Problem number two: Results of recent efficacy studies.

Gam et al completed a meta-analysis investigating the use of ultrasound in musculoskeletal disorders. After pooling the outcomes of 29 randomized controlled trials, they concluded that US contributed a negligible amount to the subjects’ rehabilitation. Later, in 1999, van der Windt et al conducted a systematic review of US therapy for musculoskeletal disorders. Of the 18 placebo-controlled studies evaluated, only 2 yielded results that showed US to be beneficial. It was determined that the magnitude of the reported treatment effects were small, and were probably of little clinical importance. To build upon these findings, Robertson et al published a systematic review once again looking into the efficacy of therapeutic ultrasound in the treatment of common musculoskeletal disorders (as determined by randomized controlled trials). Not too surprisingly, of the ten studies that met the inclusion criteria, only 2 studies showed statistically significant benefits (carpal tunnel syndrome and calcific tendinitis of the shoulder).

But, these studies compared treatments of different pathologies… Surely there are pathologies where US is supported?

There have been a few high quality systematic reviews conducted looking into ultrasound’s therapeutic effect on specific pathologies. Seco et al investigated its effecacy in the treatment of low back pain (remember the Li study?). 242 patients were included in the 4 studies that met the inclusion criteria and none of these studies showed statistically significant benefits. In addition, one of the studies included (Mohseni-Bandpei et al) looked into the effectiveness of US versus spinal manipulation. They evaluated the outcomes of 116 patients over 6 months and found that spinal manipulation demonstrated greater improvements in pain, disability, flexion ROM, and extension ROM (remember the Li study?). It is postulated that only tissues that are superficial can be effected, so maybe that’s why the effects on LBP are miniscule.

The lateral ankle ligaments are superficial, so surely US will be of benefit, right? A Cochrane Review was published by van den Bekerom et al investigating just that hypothesis. This review included 6 studies and over 600 patients, but once again US did not provide the benefits that many are led to believe. No statistically significant benefits were found for improvements in pain, swelling, functional disability, or range of motion in any of the 6 studies.

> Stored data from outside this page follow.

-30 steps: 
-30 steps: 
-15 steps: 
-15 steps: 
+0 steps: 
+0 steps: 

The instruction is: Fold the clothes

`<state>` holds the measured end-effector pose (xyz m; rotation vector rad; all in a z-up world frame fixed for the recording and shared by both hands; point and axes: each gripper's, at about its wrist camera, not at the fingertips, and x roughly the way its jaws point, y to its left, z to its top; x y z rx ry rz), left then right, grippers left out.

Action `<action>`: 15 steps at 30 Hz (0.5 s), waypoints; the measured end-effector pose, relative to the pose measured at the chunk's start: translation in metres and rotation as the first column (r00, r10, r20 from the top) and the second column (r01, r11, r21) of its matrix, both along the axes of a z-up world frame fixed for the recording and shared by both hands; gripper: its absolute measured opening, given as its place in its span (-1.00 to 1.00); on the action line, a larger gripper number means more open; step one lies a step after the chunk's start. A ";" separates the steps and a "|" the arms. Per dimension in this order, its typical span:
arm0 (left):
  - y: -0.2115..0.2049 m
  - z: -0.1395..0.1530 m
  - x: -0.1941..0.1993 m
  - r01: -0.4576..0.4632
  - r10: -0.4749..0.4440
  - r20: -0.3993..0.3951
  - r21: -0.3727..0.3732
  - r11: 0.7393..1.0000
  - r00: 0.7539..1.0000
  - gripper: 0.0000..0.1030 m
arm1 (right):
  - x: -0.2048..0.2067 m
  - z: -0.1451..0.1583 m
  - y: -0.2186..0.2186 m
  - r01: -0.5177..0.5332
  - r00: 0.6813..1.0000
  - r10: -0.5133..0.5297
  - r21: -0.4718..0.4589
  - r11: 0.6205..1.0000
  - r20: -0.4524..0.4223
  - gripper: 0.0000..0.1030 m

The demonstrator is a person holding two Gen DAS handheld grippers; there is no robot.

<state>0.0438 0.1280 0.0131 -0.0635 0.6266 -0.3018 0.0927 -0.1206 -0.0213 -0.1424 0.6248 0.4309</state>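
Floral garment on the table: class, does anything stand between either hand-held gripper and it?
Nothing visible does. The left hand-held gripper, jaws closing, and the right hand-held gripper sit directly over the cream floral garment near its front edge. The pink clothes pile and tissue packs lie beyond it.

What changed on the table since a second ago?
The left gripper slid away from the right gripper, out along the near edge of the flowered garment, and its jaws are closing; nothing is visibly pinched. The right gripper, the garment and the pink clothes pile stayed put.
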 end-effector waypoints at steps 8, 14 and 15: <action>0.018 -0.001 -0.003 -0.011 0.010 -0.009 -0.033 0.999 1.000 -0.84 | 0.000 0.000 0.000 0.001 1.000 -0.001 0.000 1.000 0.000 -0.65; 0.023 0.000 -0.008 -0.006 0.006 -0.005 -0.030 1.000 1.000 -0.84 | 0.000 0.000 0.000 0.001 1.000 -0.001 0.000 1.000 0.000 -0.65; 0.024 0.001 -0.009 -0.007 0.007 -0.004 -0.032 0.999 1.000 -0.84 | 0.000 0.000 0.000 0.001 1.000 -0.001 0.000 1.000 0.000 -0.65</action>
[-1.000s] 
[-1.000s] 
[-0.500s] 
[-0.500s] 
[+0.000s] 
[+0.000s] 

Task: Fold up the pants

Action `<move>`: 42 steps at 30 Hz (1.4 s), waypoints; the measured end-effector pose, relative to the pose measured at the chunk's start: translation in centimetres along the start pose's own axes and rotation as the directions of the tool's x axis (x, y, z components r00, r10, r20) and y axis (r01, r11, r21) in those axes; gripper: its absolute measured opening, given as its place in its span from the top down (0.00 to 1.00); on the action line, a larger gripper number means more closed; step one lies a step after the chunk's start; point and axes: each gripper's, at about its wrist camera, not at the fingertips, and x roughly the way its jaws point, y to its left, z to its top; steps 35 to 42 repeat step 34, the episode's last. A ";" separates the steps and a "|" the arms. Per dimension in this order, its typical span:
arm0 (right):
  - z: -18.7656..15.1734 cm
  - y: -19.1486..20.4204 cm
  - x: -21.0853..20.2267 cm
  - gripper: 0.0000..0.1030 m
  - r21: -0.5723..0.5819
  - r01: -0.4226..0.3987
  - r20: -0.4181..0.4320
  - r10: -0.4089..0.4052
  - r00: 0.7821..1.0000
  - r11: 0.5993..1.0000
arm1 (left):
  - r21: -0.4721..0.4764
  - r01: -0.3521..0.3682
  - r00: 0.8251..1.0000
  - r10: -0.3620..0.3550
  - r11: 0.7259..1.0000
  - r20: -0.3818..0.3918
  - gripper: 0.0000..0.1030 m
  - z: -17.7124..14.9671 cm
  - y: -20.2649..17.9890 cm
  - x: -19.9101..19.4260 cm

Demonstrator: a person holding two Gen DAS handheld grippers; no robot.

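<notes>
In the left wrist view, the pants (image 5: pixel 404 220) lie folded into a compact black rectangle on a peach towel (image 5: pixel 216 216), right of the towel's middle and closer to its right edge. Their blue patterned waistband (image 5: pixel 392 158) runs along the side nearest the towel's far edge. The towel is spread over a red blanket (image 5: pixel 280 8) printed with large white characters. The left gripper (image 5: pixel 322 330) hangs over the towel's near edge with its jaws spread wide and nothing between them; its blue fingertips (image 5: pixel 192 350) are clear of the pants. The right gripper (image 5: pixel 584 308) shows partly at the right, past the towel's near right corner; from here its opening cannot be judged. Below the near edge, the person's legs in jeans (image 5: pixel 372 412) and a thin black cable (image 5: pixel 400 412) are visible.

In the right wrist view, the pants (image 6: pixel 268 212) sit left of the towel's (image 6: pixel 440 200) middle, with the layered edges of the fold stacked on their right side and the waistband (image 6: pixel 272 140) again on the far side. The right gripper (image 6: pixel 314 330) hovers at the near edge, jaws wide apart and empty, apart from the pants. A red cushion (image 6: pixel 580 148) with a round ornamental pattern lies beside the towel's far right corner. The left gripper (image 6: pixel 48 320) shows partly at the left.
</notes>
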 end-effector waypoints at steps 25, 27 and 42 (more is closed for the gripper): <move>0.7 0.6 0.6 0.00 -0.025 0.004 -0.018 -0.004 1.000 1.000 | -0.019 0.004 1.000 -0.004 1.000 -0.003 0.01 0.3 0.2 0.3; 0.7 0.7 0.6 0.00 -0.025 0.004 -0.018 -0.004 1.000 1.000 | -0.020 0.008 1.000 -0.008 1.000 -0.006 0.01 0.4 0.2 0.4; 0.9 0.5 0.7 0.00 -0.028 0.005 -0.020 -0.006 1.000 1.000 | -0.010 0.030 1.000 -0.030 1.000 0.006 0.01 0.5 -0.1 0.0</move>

Clinical instructors and colleagues continue to use this poorly supported intervention, but shy away from those interventions supported by current research. The Li and Wong studies say it all. We need to educate our fellow colleagues about the ineffectiveness of what has become a mainstay in many outpatient physical therapy and chiropractic offices. Why do we continue to utilize old, outdated interventions? Is it fear of change? Is it stubbornness? Is it a lack of awareness?

Regardless of the reason, our clinical practice patterns need to change. The evidence is lopsided contrary to previous beliefs regarding ultrasound’s efficacy in treating musculoskeletal pain/dysfunction and we, as a profession, must adapt and move on. So, unless you are treating a huge proportion of calcific tendonitis of the shoulder or carpal tunnel syndrome, just keep your ultrasound machine in the storage closet.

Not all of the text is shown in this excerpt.